> _WHAT THIS TASK INVOLVES_
All of the records below need to be written out exactly, but without the pictures.

= Beginning of Section =

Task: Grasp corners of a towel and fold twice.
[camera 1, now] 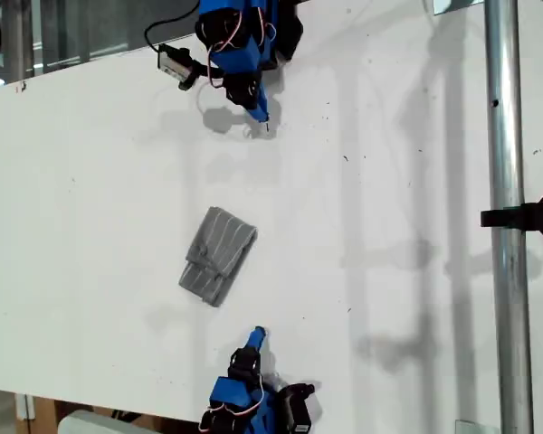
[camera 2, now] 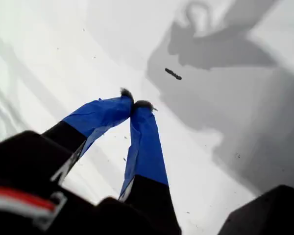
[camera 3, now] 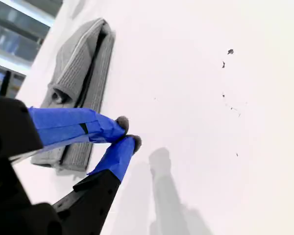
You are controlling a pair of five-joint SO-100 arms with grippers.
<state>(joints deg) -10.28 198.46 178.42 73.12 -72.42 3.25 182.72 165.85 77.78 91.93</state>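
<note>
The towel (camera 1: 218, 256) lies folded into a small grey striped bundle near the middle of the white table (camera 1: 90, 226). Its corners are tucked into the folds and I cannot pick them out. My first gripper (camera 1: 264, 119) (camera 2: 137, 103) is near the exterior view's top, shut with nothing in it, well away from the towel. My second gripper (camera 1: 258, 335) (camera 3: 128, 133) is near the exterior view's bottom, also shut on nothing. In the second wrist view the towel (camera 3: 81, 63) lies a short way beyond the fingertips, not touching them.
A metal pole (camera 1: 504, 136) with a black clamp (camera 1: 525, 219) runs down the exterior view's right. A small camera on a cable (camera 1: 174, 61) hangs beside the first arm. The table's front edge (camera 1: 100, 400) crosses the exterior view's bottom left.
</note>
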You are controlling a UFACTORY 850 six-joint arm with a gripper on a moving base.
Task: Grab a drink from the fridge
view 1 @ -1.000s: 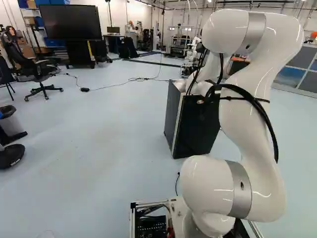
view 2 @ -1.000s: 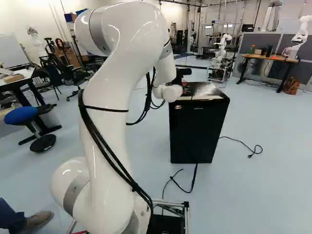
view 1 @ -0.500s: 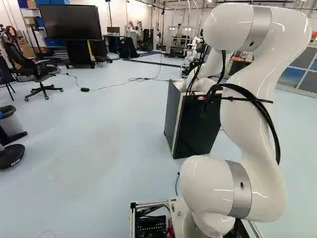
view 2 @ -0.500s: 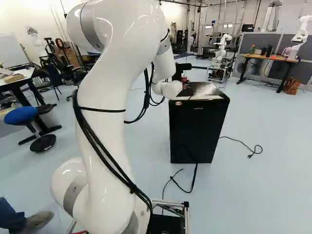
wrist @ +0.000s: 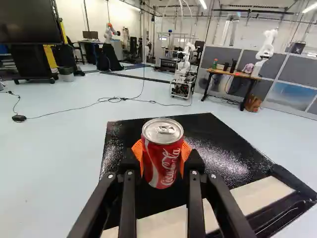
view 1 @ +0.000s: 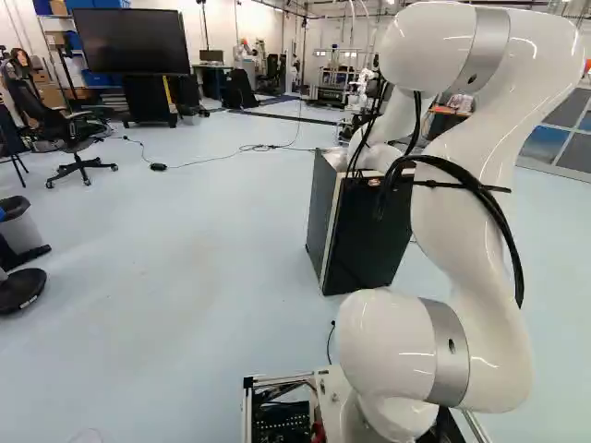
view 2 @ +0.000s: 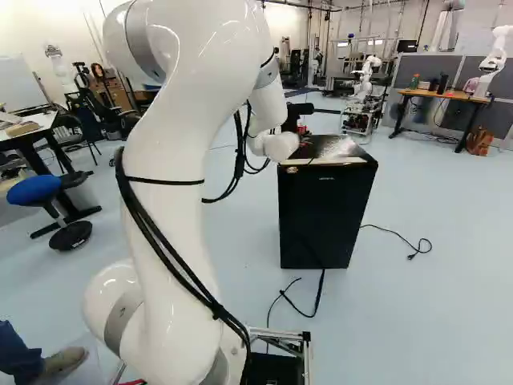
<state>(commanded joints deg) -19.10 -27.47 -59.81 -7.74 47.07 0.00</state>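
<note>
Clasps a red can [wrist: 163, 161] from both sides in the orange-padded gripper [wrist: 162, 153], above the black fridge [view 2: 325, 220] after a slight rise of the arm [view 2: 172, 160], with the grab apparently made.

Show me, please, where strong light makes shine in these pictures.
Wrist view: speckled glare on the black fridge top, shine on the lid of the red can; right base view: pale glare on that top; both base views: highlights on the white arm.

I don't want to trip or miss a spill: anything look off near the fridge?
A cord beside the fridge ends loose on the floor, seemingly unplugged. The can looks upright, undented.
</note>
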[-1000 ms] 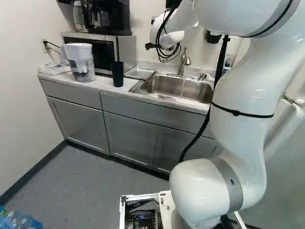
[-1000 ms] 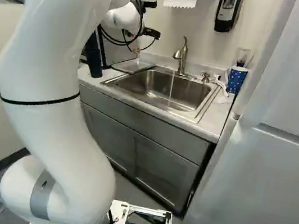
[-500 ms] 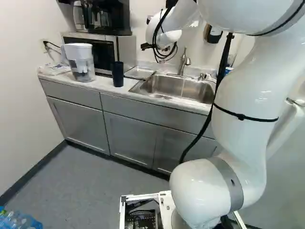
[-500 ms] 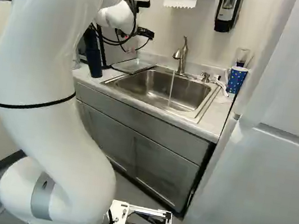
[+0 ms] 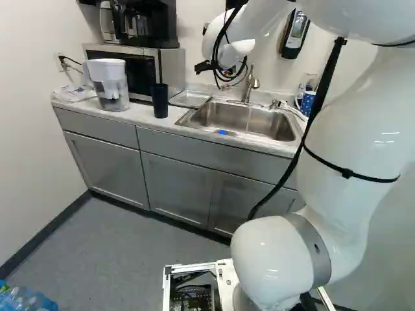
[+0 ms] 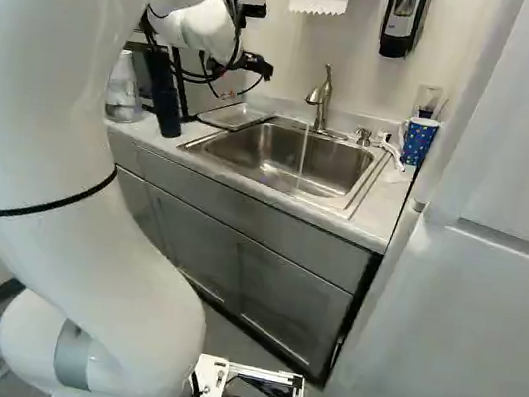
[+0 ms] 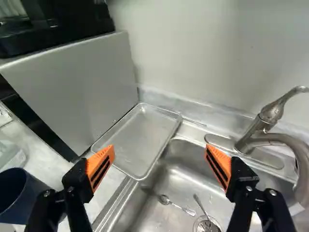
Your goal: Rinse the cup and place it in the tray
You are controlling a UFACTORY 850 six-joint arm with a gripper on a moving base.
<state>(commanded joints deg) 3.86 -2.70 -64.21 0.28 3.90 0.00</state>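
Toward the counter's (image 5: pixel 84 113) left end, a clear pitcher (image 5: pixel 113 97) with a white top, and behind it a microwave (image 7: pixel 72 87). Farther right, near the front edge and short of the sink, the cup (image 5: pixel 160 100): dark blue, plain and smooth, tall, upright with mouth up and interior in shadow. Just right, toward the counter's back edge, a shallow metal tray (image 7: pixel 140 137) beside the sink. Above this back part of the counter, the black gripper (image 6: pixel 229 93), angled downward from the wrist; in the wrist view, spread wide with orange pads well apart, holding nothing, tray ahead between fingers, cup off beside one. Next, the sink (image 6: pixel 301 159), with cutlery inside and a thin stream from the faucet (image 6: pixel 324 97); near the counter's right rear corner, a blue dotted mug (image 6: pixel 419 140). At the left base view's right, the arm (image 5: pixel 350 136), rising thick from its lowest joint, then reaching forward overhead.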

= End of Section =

> _REPLY TO THE TASK_
Task: Grasp corners of a towel and fold twice.
[camera 1, now] 
[camera 2, now] 
[camera 3, now] 
You are controlling a pair of five-joint SO-100 arms with grippers.
<state>(joints deg) -10.28 198.46 178.42 73.12 -72.42 3.25 182.72 165.85 77.78 91.93</state>
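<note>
The towel (camera 1: 218, 256) lies folded into a small grey striped bundle near the middle of the white table (camera 1: 90, 226). Its corners are tucked into the folds and I cannot pick them out. My first gripper (camera 1: 264, 119) (camera 2: 137, 103) is near the exterior view's top, shut with nothing in it, well away from the towel. My second gripper (camera 1: 258, 335) (camera 3: 128, 133) is near the exterior view's bottom, also shut on nothing. In the second wrist view the towel (camera 3: 81, 63) lies a short way beyond the fingertips, not touching them.
A metal pole (camera 1: 504, 136) with a black clamp (camera 1: 525, 219) runs down the exterior view's right. A small camera on a cable (camera 1: 174, 61) hangs beside the first arm. The table's front edge (camera 1: 100, 400) crosses the exterior view's bottom left.
</note>
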You are controlling a UFACTORY 850 six-joint arm with a gripper on a moving base.
Task: Grab a drink from the fridge
view 1 @ -1.000s: 
view 2 @ -1.000s: 
view 1 @ -0.500s: 
view 2 @ -0.500s: 
wrist @ +0.000s: 
view 1 @ +0.000s: 
view 2 @ +0.000s: 
<state>(commanded joints deg) -19.10 -27.47 -59.81 -7.74 47.07 0.00</state>
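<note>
Clasps a red can [wrist: 163, 161] from both sides in the orange-padded gripper [wrist: 162, 153], above the black fridge [view 2: 325, 220] after a slight rise of the arm [view 2: 172, 160], with the grab apparently made.

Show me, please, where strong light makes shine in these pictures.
Wrist view: speckled glare on the black fridge top, shine on the lid of the red can; right base view: pale glare on that top; both base views: highlights on the white arm.

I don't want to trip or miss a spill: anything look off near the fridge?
A cord beside the fridge ends loose on the floor, seemingly unplugged. The can looks upright, undented.
</note>
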[-1000 ms] 
[-1000 ms] 
[-500 ms] 
[-500 ms] 
[+0 ms] 
[+0 ms] 
[+0 ms] 
Your goal: Rinse the cup and place it in the tray
You are controlling a UFACTORY 850 six-joint arm with a gripper on a moving base.
<state>(commanded joints deg) 3.86 -2.70 -64.21 0.28 3.90 0.00</state>
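Toward the counter's (image 5: pixel 84 113) left end, a clear pitcher (image 5: pixel 113 97) with a white top, and behind it a microwave (image 7: pixel 72 87). Farther right, near the front edge and short of the sink, the cup (image 5: pixel 160 100): dark blue, plain and smooth, tall, upright with mouth up and interior in shadow. Just right, toward the counter's back edge, a shallow metal tray (image 7: pixel 140 137) beside the sink. Above this back part of the counter, the black gripper (image 6: pixel 229 93), angled downward from the wrist; in the wrist view, spread wide with orange pads well apart, holding nothing, tray ahead between fingers, cup off beside one. Next, the sink (image 6: pixel 301 159), with cutlery inside and a thin stream from the faucet (image 6: pixel 324 97); near the counter's right rear corner, a blue dotted mug (image 6: pixel 419 140). At the left base view's right, the arm (image 5: pixel 350 136), rising thick from its lowest joint, then reaching forward overhead.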

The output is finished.